▸ **Your goal**
Copy out exactly the lines below that run from the one holding "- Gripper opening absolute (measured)" to the one holding "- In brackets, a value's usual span", keeping both of those lines and no others.

------------------------------------------------------------------------

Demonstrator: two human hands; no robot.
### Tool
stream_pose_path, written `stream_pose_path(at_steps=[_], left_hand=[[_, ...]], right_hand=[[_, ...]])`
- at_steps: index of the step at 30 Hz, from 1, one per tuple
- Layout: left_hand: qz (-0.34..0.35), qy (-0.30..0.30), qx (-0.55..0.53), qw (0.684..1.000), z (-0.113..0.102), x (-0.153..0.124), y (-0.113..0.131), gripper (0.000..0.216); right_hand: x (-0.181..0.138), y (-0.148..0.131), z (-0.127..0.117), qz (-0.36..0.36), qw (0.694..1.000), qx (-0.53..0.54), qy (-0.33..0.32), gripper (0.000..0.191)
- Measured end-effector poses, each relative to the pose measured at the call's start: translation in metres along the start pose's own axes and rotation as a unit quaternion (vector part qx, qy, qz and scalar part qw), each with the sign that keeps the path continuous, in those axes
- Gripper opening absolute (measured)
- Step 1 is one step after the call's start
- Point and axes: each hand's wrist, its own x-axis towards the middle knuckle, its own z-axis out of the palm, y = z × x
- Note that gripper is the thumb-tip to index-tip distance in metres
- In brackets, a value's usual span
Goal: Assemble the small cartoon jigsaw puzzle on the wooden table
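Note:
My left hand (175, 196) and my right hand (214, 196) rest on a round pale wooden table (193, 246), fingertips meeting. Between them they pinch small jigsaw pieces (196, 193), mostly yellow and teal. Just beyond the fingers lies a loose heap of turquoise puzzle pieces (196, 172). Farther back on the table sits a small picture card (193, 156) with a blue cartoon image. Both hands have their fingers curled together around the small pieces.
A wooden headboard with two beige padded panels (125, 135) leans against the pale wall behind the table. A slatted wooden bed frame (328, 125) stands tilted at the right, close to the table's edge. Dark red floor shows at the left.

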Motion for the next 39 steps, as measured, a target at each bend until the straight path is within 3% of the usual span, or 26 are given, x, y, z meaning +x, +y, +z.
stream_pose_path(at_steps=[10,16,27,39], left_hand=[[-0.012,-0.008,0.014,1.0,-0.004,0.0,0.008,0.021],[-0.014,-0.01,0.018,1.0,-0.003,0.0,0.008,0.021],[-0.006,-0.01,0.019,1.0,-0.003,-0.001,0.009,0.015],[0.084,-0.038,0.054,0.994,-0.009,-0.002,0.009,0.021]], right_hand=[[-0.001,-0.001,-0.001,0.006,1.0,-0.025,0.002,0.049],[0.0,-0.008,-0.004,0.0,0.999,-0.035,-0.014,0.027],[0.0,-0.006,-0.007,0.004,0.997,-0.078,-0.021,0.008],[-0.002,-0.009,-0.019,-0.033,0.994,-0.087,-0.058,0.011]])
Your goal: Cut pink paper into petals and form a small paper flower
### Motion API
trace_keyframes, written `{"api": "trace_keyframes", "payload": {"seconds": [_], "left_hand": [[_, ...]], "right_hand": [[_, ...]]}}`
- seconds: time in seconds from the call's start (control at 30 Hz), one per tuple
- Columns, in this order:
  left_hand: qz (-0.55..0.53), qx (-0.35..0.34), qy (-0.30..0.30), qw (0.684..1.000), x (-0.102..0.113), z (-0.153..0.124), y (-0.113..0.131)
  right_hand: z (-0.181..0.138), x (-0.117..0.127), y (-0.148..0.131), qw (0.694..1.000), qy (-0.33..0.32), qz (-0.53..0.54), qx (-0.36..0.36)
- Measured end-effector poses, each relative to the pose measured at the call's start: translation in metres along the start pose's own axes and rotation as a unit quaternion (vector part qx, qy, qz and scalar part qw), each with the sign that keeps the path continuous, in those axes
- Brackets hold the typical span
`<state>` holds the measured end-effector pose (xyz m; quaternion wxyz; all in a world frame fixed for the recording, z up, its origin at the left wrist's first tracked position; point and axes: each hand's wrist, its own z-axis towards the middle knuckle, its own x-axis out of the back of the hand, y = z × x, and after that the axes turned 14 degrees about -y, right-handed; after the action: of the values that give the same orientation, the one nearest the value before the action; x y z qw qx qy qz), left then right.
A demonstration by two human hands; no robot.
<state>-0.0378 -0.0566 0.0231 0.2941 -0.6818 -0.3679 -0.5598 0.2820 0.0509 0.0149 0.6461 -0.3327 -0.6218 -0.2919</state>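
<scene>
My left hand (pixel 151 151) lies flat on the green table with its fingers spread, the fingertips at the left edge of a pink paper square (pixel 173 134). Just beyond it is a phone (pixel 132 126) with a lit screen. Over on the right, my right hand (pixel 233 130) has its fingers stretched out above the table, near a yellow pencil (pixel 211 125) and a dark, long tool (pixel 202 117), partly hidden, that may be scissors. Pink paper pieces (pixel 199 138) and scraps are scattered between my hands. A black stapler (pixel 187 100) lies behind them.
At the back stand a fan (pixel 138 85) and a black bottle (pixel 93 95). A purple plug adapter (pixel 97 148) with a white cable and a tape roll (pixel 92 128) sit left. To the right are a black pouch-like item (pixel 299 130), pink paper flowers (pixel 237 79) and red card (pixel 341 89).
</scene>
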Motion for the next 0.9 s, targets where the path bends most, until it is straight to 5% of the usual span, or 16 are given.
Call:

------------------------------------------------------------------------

▸ **Solution**
- Gripper opening absolute (measured)
- Step 1 is one step after the call's start
- Point and axes: each hand's wrist, its own x-axis towards the middle knuckle, its own z-axis out of the palm, y = z × x
- Note that gripper is the thumb-tip to index-tip distance in metres
- In brackets, a value's usual span

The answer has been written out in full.